- Work instructions
Repeat exactly the lines of the records below, starting at the line containing "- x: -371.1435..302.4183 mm" and ending at the line containing "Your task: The". Leave the pictures out.
═══ Data records
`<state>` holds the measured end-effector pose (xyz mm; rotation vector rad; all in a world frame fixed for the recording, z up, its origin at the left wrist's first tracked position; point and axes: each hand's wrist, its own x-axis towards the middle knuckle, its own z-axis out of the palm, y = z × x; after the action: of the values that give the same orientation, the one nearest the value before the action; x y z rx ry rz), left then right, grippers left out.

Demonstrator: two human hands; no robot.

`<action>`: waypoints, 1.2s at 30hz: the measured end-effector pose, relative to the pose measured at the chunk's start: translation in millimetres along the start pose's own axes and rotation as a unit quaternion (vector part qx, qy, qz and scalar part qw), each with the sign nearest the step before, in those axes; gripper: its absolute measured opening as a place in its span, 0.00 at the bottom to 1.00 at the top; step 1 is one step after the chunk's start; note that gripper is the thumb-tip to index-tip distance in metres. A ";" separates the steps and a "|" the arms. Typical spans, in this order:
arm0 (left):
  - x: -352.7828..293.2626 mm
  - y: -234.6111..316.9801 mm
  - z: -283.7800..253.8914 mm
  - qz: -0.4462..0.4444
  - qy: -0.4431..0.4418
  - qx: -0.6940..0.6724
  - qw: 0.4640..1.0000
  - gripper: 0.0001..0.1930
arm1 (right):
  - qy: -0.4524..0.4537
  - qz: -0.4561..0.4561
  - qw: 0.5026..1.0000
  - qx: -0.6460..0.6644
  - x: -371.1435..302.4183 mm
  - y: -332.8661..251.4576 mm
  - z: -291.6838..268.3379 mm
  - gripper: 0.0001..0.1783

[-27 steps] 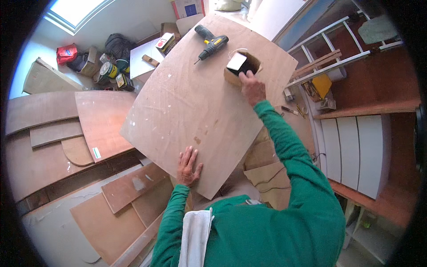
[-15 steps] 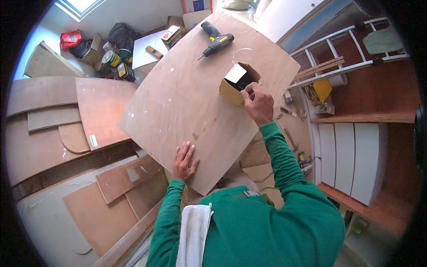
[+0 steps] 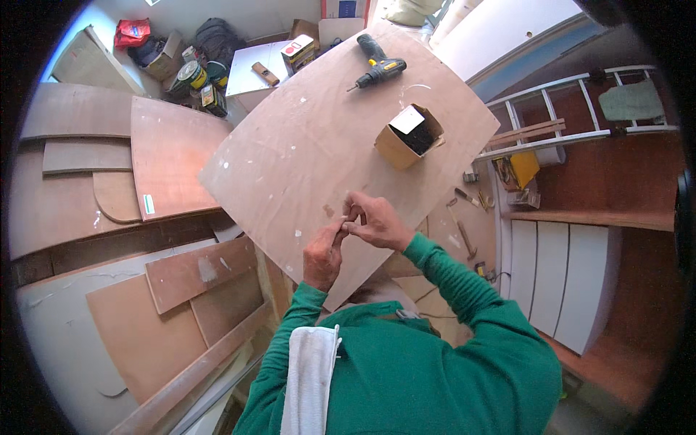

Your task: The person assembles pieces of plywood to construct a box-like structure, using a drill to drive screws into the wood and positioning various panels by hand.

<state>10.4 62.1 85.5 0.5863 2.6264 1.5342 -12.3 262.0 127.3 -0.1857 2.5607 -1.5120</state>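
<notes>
Over the near part of a plywood board (image 3: 290, 170), my left hand (image 3: 324, 255) and my right hand (image 3: 378, 223) meet fingertip to fingertip. Both are closed in a pinch; whatever lies between the fingers is too small to make out. Beyond my right hand stands an open cardboard box (image 3: 397, 151) with a white flap and a mass of small dark pieces (image 3: 420, 139) inside. Farther off, a black and yellow cordless drill (image 3: 380, 67) lies on its side on the board, its bit pointing left.
To the left lie stacked wooden panels (image 3: 174, 163). A hammer (image 3: 464, 235) and other hand tools are below the board's right edge. An aluminium ladder (image 3: 540, 109) lies at the far right, above white panels (image 3: 562, 275). Paint tins (image 3: 192, 75) stand at the back left.
My right hand has left the box and come back toward me. My left hand has lifted from flat on the board, and its fingers have closed near the right hand's.
</notes>
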 end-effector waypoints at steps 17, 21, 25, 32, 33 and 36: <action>-73.8 -77.4 34.5 -0.091 0.106 0.100 0.985 0.05 | -0.059 -0.132 0.708 -0.691 327.7 192.1 -251.0 0.40; -87.0 -84.4 18.7 -0.095 0.132 0.107 0.981 0.05 | -0.128 -0.109 0.750 -0.639 340.7 166.4 -200.3 0.43; -95.5 -80.8 10.7 -0.132 0.114 0.065 0.982 0.05 | -0.166 -0.076 0.755 -0.630 324.0 139.3 -182.9 0.36; -96.8 -86.2 0.7 -0.172 0.100 -0.043 0.979 0.09 | 0.045 -0.089 0.950 -0.295 291.4 66.6 -194.2 0.32; -95.6 -86.6 -3.8 -0.178 0.092 -0.069 0.977 0.10 | 0.061 -0.100 0.978 -0.170 282.8 49.6 -191.3 0.29; -99.8 -86.5 -17.0 -0.218 0.088 -0.135 0.963 0.11 | 0.137 -0.158 0.976 0.067 232.8 -16.4 -164.3 0.27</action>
<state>73.2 -24.2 5.8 -0.1466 2.3693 1.8034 -273.0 351.0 202.1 -0.4102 2.7253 -1.9399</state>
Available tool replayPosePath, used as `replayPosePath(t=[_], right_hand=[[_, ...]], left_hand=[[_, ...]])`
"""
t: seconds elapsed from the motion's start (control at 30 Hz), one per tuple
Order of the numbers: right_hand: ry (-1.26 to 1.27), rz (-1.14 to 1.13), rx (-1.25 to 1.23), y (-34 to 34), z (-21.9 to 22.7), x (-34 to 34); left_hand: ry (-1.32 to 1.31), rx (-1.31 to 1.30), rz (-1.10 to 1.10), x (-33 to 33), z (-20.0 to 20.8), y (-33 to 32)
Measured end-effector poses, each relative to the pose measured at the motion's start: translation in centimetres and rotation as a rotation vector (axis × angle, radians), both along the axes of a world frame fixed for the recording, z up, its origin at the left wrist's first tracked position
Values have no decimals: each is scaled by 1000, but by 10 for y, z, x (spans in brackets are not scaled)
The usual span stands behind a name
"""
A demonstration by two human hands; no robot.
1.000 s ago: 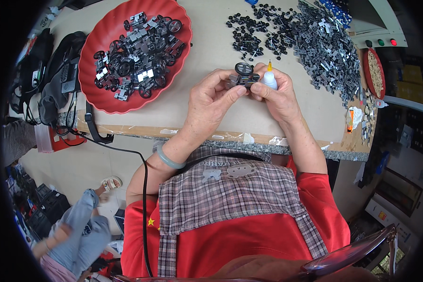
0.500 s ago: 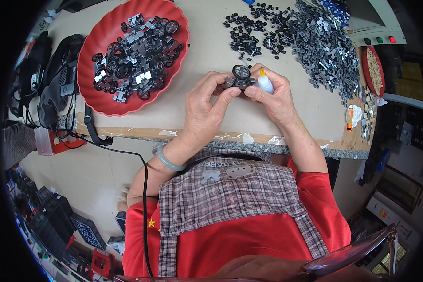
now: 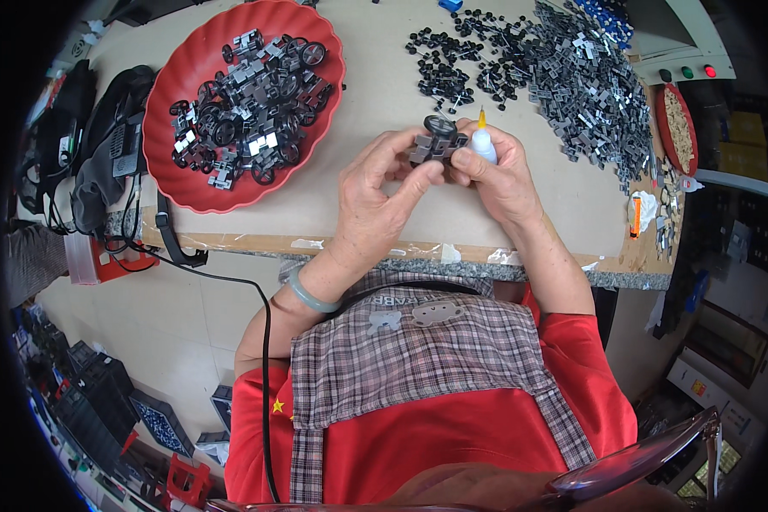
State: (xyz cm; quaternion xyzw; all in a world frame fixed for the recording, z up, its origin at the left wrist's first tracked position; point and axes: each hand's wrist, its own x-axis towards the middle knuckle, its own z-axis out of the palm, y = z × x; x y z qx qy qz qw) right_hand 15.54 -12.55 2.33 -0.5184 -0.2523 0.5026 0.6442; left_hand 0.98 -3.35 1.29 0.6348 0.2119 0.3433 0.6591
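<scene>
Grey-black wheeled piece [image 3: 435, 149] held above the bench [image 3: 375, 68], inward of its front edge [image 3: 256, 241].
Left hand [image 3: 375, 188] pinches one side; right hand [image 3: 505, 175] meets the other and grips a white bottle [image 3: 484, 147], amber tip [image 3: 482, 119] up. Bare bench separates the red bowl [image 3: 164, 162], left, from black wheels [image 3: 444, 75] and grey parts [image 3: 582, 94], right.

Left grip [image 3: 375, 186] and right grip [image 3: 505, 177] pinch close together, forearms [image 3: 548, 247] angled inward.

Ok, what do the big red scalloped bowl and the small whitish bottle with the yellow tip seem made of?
Big red scalloped bowl: probably moulded plastic, satin finish, judging by its even colour and fluted rim. Small whitish bottle with yellow tip: likely plastic, smooth, given its milky, even look.
</scene>
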Motion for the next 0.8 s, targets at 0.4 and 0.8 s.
replayPosePath(t=[0.4,0.8], right_hand=[[150,2,-6,2,-1,10],[122,-83,50,27,36,15]], left_hand=[[-84,-342,-176,-1,4,3],[95,-117,-145,4,-2,-1]])
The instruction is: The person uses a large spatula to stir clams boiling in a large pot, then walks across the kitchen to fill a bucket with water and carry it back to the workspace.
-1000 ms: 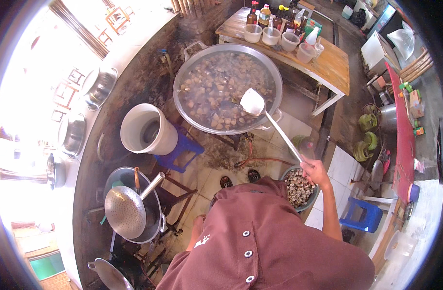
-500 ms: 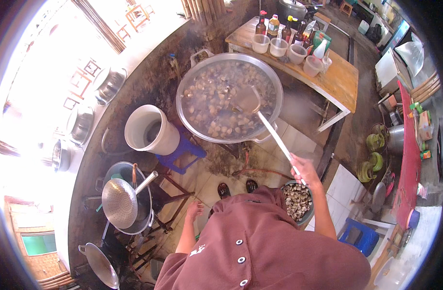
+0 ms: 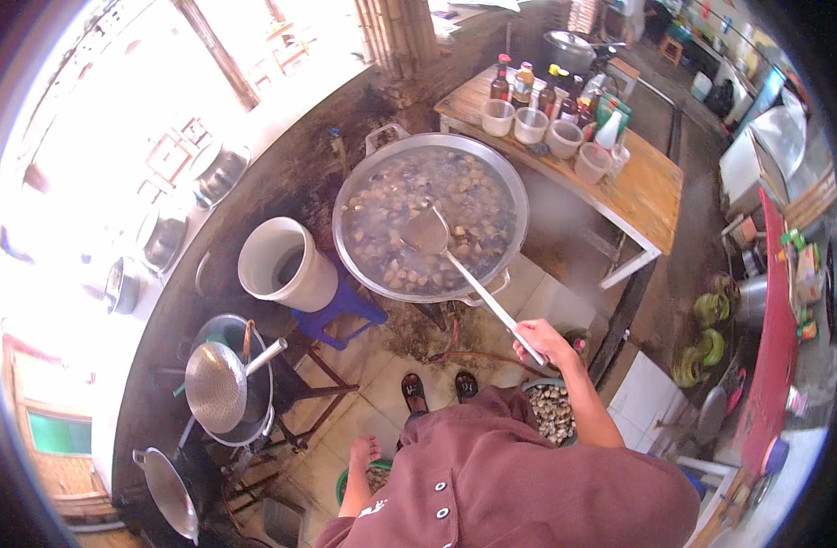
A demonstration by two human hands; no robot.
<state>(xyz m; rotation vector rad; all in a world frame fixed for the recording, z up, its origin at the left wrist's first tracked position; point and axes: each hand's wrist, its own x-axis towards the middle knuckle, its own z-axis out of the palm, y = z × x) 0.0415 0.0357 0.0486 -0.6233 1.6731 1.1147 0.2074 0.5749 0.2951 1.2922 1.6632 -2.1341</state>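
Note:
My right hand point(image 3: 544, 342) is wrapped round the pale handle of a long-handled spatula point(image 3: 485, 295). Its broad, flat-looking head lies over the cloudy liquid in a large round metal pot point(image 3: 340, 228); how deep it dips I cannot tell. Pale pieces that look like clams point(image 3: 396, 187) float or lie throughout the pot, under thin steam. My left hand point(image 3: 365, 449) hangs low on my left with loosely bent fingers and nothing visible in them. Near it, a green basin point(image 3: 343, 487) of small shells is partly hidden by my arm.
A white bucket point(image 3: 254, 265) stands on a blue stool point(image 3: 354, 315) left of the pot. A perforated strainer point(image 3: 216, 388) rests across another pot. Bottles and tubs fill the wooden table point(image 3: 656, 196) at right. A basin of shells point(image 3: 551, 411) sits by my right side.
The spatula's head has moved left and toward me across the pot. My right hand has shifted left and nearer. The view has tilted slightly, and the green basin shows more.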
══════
- Exercise output
  - x: -371.1435..302.4183 mm
  - y: -332.8661..251.4576 mm
  - z: -291.6838..268.3379 mm
  - gripper: 0.0001..0.1783

[-27 steps] 
[-15 steps] 
[+0 steps] 

Your task: The person assembles pieces of plywood to construct a box-like structure, using a drill to drive screws into the wood and positioning various panels by hand.

What precedes this is the full answer.